In più va rilevato che, per effetto della contrattualizzazione del rapporto di lavoro, allo stato, tale materia di contenzioso riguarda, evidentemente, la giurisdizione esclusiva del giudice del lavoro. Alla luce di quanto appena esposto, rimaniamo nella convinzione della inopportunità/illegittimità dell'utilizzo dell'orologio marcatempo all'interno delle istituzioni scolastiche. Per lo meno fino a quando il Ministero dell'istruzione (o le parti) non provvederanno a regolamentare la materia.
Tanto premesso, una qualche considerazione è d'obbligo circa l'eventuale procedura da adottare in ordine ad un'eventuale introduzione di tale strumento all'interno delle istituzioni scolastiche.
Anzi tutto va detto che la copertura finanziaria necessaria all'acquisto dell'orologio marcatempo non può che essere definita ed autorizzata per il tramite di un'apposita delibera del Consiglio di circolo o d'istituto, competente in materia ai sensi dell'articolo 10 del decreto legislativo 297/94.

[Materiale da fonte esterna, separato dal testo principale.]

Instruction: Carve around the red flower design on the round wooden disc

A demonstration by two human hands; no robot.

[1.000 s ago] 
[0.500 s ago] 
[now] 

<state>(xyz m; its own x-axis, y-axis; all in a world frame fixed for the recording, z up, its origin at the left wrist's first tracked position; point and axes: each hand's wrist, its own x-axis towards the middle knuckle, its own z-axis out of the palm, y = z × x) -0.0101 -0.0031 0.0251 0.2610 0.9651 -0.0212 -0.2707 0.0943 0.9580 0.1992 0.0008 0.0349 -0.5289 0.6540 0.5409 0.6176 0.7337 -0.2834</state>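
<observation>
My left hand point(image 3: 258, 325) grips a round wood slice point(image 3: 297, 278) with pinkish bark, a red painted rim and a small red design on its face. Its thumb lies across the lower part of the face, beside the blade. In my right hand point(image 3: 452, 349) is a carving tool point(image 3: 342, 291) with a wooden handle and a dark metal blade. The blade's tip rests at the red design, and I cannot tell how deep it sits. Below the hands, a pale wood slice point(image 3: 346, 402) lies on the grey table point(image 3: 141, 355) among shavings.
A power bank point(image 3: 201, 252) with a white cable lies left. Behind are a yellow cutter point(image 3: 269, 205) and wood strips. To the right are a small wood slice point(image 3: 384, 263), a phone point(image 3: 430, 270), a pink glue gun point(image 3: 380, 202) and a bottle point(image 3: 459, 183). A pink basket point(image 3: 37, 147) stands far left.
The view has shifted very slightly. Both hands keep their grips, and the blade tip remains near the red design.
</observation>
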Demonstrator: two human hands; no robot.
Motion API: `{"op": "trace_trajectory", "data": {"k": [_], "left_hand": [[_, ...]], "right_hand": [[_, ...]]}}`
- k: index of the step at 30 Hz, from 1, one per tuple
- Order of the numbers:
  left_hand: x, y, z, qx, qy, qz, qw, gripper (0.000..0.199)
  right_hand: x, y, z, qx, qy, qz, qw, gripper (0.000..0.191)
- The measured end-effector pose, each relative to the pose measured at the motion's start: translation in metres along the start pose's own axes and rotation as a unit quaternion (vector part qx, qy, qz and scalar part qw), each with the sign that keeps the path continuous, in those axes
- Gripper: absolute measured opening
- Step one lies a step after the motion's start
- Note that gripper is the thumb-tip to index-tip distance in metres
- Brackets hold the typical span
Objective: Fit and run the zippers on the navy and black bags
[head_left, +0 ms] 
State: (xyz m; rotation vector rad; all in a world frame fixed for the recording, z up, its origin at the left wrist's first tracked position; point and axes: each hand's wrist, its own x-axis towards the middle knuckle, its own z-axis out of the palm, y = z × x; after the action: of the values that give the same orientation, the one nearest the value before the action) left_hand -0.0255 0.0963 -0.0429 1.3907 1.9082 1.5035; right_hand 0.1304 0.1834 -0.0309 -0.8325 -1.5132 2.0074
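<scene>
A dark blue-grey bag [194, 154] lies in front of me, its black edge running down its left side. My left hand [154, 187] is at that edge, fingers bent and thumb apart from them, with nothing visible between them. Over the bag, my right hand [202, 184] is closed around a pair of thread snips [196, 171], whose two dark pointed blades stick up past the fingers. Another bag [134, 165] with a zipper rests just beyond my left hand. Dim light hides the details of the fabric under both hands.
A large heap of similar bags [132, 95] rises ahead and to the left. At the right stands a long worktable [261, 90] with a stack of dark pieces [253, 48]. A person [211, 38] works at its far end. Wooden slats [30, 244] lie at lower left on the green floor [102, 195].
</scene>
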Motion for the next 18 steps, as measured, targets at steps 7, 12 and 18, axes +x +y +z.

Va detto, inoltre, che l'eventuale delibera dovrà essere informata ai principi generali del nostro ordinamento e, dunque, non potrà esimersi dall'obbligo di destinare i relativi fondi tenendo presente il principio di ragionevolezza e di buona amministrazione. E' opportuno rilevare che tali dispositivi automatizzati sono piuttosto costosi: di qui la dubbia liceità di destinare fondi a tale acquisto che, inevitabilmente, verrebbero sottratti ad altre iniziative. Per esempio: a quelle relative all'arricchimento dell'offerta formativa. Di qui il possibile insorgere della responsabilità contabile in testa al dirigente scolastico ed allo stesso organo collegiale, con relativo probabile giudizio davanti alla Corte dei conti. In più, ai sensi dell'articolo 4 della legge 300/70 (Statuto dei lavoratori) a fronte della privatizzazione del rapporto di lavoro dei dipendenti della Pubblica amministrazione, è ragionevole credere che l'eventuale adozione dell'orologio marcatempo dovrebbe , comunque, passare anche al vaglio della Rsu d'istituto. Solo dopo tali passaggi, la procedura potrebbe dirsi correttamente effettuata. Dunque, è possibile affermare, senza tema di smentita, che non può configurarsi alcun potere autonomo in testa al Dirigente scolastico in ordine a tale atto. Fermo restando la dubbia liceità dell'atto stesso, per i motivi di cui sopra.